Maar ik klaag niet. Het was een slopend maar prachtig avontuur. (Dankjewel Edward.) Ik heb teksten geschreven die ik, als ik niet had gegastblogd, waarschijnlijk niet zou hebben geschreven. Ik heb mensen (beter) leren kennen, zowel ‘nieuwe’ als - een enkele - ‘oude’. Ik ben tot een voor mij buitengewoon belangrijk en helend inzicht geraakt.

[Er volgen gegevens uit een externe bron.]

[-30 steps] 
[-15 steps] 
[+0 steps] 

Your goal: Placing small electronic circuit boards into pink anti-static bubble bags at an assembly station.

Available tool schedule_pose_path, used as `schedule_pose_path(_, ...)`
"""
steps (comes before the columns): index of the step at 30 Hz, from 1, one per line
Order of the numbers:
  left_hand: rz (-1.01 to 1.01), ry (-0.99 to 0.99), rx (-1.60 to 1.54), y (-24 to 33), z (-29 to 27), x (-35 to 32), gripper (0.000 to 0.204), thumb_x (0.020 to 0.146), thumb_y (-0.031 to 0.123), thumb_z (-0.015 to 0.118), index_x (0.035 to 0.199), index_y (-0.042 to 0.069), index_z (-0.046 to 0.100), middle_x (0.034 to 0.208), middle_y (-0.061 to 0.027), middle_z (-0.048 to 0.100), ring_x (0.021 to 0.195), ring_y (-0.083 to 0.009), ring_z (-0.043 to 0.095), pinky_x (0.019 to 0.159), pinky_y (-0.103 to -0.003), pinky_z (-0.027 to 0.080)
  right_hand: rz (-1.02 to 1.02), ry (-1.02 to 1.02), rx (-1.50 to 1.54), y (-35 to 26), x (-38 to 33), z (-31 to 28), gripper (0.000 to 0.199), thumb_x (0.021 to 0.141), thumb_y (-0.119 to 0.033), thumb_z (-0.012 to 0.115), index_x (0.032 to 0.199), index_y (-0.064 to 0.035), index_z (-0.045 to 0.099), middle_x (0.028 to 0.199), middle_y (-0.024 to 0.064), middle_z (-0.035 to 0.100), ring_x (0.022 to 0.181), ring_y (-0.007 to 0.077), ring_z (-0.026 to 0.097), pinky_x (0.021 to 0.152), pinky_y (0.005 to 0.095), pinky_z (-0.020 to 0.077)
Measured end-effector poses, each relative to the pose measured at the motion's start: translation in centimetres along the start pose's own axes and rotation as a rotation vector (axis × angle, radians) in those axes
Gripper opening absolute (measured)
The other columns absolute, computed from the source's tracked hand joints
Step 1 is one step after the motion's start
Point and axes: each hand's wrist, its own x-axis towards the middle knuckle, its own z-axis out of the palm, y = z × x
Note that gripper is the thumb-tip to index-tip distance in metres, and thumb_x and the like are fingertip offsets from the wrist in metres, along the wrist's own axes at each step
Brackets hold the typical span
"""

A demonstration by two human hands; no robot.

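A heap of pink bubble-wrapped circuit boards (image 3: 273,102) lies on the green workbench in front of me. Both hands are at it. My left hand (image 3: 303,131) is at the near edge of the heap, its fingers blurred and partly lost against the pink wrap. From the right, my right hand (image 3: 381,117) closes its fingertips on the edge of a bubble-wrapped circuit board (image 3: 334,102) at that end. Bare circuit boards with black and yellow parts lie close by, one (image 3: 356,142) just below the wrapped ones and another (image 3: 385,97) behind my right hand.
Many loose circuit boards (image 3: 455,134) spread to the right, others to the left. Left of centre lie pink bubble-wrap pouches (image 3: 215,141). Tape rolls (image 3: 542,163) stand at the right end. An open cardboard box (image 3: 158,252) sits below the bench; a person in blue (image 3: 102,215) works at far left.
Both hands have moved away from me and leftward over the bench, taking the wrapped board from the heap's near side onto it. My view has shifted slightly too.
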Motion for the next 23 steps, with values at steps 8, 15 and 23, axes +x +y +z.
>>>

Jammer dat ik niet ben toegekomen aan de (nochtans voorgenomen) behandeling van de onderwerpen ‘Edward Hopper’ (een mijner ‘helden’), ‘Femkes Spagaat’ (in een der dichtstbevolkte landen ter wereld kun je niet én gastvrij én ‘groen’ zijn), ‘Het In Eén Keer Geschreven Gedicht’ (kan altijd beter), ‘Islamisering’ (komende week stem ik Partij voor de Dieren, maar Hirsi Ali voelt mijn linkerschouder tegen haar rechter), ‘Waarom De Nederlandse Culinair Recensent Zijn Vak Beter Verstaat Dan De Nederlandse Poëziecriticus’ (schandalig dat twee Nederlandse kwaliteitskranten bekrompen poëziegeesten als respectievelijk Ilja Leonard Pfeijffer en Piet Gerbrandy als poëzierecensent hebben ingehuurd) , ‘Mijn Overbuurvrouw’ (die in ‘mijn’ dorp ‘Poetsdoukje’ wordt genoemd), ‘Mijn Preoccupatie Met (Enigszins) Foute Vrouwen Van Middelbare Leeftijd’ (Joke Bruijs, Astrid Joosten, Paula Patricio, Caroline Tensen, Tineke Verburg en anderen), ‘Het Raadsel John De Mol’ (wat beweegt een miljardair ertoe shit-tv te maken?), ‘De Sardine’ (alhier schromelijk ondergewaardeerd), ‘Het Slechtste Karakter Van Nederland’ (Johan Derksen), ‘Ted Van Lieshout En De Kassabon’ (ik – zoon van een ‘supermarkt’-eigenaar, die caissières onveranderlijk vraagt de bon weg te gooien – geniet van Teds op zijn kortingsstrepen staan: - zie zijn website/-log), ‘De Teloorgang Van het Nederlands Onderwijs’ (onmiddellijk een parlementaire enquête beginnen en onder anderen Van Kemenade, Netelenbos en D’Ancona voor onbepaalde tijd de EBI in schoppen), ‘De Training Van FC Barçelona’ (ik heb er, jaar of 13 geleden, een bijgewoond) en ‘Het Verschil Tussen Kust- En Binnenlandse wind’ (‘kust’ belooft, ‘binnenland’ bevestigt) et cetera, maar wie weet wordt mij nog eens ergens een podium geboden.
Nu hef ik mijn hand, wuif ik, omarm ik een enkeling en keer ik terug naar waar ik het liefst verkeer: ongewetenheid.